BEAM_data_clean <- BEAM_data %>%
  replace(is.na(BEAM_data), 0)

glimpse(BEAM_data_clean)

Rows: 128,342
Columns: 10
$ Year                            <dbl> 2017, 2017, 2017, 2017, 2017, 2017, 20~
$ Month                           <dbl> 9, 9, 9, 9, 9, 9, 9, 9, 9, 9, 9, 9, 9,~
$ State                           <fct> TX, TX, TX, TX, TX, TX, TX, TX, TX, TX~
$ Source                          <fct> Stool, Stool, Stool, Stool, Stool, Sto~
$ Pathogen                        <fct> Escherichia, Escherichia, Salmonella, ~
$ `Serotype/Species`              <fct> "Shigella Flexneri Serotype Undetermin~
$ Number_of_isolates              <dbl> 1, 14, 1, 5, 1, 2, 2, 1, 2, 2, 1, 16, ~
$ Outbreak_associated_isolates    <dbl> 0, 0, 0, 0, 0, 2, 0, 0, 0, 0, 0, 2, 0,~
$ New_multistate_outbreaks        <dbl> 0, 0, 0, 0, 0, 0, 0, 0, 0, 0, 0, 0, 0,~
$ New_multistate_outbreaks_unique <dbl> 0, 0, 0, 0, 0, 0, 0, 0, 0, 0, 0, 0, 0,~

That will conclude the data cleaning I will be conducting. Perhaps more wrangling could have been done, but I think this is a good start and sets up some the next contributor fairly well.

#save processed data
BEAM_data_clean %>% saveRDS(here::here("dataanalysis_exercise", "data", "BEAM_data_clean.rds"))

Exploring the Data

Now that the data is clean, I want to do some quick exploration of it before handing it off to the next contributor for a more complete analysis.

The following plots will help give a simple overview of what the data looks like without getting into any modeling.

ggplot(BEAM_data_clean, aes(Pathogen, Number_of_isolates, color=Pathogen))+
  geom_col()+
  labs(title = "Total Number of Isolates from Each Pathogen Type")+
  xlab("Pathogen Type")+
  ylab("Number of Isolates")+
  theme_classic()+
  theme(legend.position = "none")

ggplot(grouped_data, aes(Year, sum_isolates, color=Pathogen))+
 geom_smooth()+
  labs(title = "Total Number of Isolates for Each Pathogen, 2017-2022")+
  xlab("Year")+
  ylab("Number of isolates")+
  theme_classic()

Data Analysis

There are many interesting questions that can be answered with this dataset.

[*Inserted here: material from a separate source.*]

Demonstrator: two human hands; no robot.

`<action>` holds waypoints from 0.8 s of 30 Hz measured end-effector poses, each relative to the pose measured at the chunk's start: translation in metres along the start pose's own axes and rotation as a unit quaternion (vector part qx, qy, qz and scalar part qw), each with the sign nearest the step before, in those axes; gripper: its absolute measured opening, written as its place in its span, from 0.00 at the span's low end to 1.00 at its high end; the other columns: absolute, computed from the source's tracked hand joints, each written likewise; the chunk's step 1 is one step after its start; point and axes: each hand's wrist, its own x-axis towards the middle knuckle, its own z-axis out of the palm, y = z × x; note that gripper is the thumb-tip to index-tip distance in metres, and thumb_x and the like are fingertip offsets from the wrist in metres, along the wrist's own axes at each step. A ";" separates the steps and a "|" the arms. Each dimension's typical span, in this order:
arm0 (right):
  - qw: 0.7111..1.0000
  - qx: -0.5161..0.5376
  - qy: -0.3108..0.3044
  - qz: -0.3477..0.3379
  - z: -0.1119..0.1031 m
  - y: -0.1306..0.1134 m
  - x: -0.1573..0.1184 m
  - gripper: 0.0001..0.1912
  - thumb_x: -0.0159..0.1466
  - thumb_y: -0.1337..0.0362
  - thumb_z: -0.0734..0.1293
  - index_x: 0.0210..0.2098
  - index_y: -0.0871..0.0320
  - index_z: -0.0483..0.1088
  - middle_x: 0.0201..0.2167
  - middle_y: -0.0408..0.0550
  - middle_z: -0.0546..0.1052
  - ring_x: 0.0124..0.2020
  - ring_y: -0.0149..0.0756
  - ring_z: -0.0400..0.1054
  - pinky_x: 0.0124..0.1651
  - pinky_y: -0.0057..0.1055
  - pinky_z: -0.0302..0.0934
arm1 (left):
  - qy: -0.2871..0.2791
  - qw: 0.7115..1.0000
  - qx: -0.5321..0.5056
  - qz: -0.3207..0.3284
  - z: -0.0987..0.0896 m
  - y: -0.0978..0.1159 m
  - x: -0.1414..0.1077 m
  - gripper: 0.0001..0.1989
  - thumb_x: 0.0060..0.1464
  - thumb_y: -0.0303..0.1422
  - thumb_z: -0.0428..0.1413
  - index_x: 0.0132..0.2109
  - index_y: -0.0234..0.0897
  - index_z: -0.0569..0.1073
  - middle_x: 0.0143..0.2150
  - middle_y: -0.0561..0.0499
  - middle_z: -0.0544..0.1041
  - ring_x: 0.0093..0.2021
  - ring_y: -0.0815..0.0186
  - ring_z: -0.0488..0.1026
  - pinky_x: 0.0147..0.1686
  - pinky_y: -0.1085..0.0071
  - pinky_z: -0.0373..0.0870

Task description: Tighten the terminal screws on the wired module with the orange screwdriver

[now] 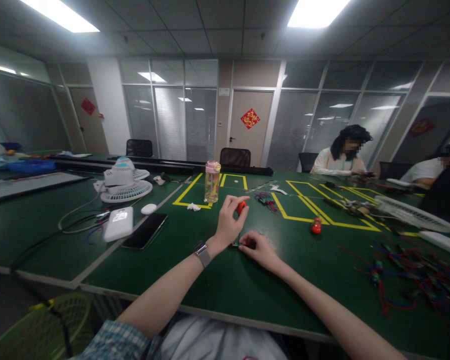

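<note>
My left hand [230, 220], with a watch on its wrist, is raised over the green table. Its fingers are closed around the orange handle of a screwdriver [242, 206], whose thin dark shaft points down. Just below, my right hand [260, 248] rests low on the tabletop, thumb and fingertips pinching the edge of a small green circuit board [235, 244]. The shaft's lower end is close to the board; whether they touch is too small to tell. Most of the board is hidden by my hands.
A pink-lidded bottle [212, 182] stands beyond my hands. Leftward lie a black phone [145, 230], a white device [119, 224] and fan parts [125, 191]. Wired boards [412, 275] pile at right, near a small orange-red object [316, 226]. Two people sit across at right.
</note>
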 end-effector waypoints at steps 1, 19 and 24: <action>1.000 0.000 0.000 -0.001 0.000 0.000 0.000 0.05 0.53 0.71 0.67 0.32 0.60 0.72 0.26 0.43 0.73 0.29 0.31 0.66 0.33 0.27 0.60 | 0.003 1.000 0.003 0.001 0.000 0.000 0.000 0.11 0.59 0.31 0.52 0.48 0.39 0.71 0.37 0.51 0.66 0.37 0.68 0.66 0.40 0.71 0.65; 1.000 -0.001 -0.008 0.000 -0.002 -0.003 -0.001 0.05 0.54 0.70 0.66 0.32 0.61 0.72 0.26 0.44 0.72 0.29 0.32 0.65 0.33 0.27 0.60 | 0.005 1.000 -0.001 0.009 -0.001 0.001 0.000 0.14 0.60 0.29 0.50 0.52 0.39 0.69 0.38 0.50 0.68 0.38 0.68 0.66 0.40 0.71 0.65; 1.000 -0.003 -0.006 -0.002 -0.002 -0.003 -0.001 0.05 0.54 0.71 0.66 0.32 0.60 0.72 0.27 0.44 0.73 0.29 0.31 0.66 0.34 0.27 0.60 | 0.006 1.000 0.000 -0.002 -0.002 0.001 -0.001 0.10 0.58 0.32 0.53 0.47 0.39 0.72 0.37 0.51 0.66 0.38 0.68 0.66 0.41 0.72 0.65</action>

Among these, I am interested in:

The relationship between source and pathogen type and/or number of isolates
The relationship between serovar/species and outbreak association and/or number of new multistate outbreaks
The impact of state/year on the number of new multistate outbreaks

However, this dataset could be used to address many other questions, and I will leave that to the next contributor’s judgement. Looking forward to seeing how this data will be analyzed!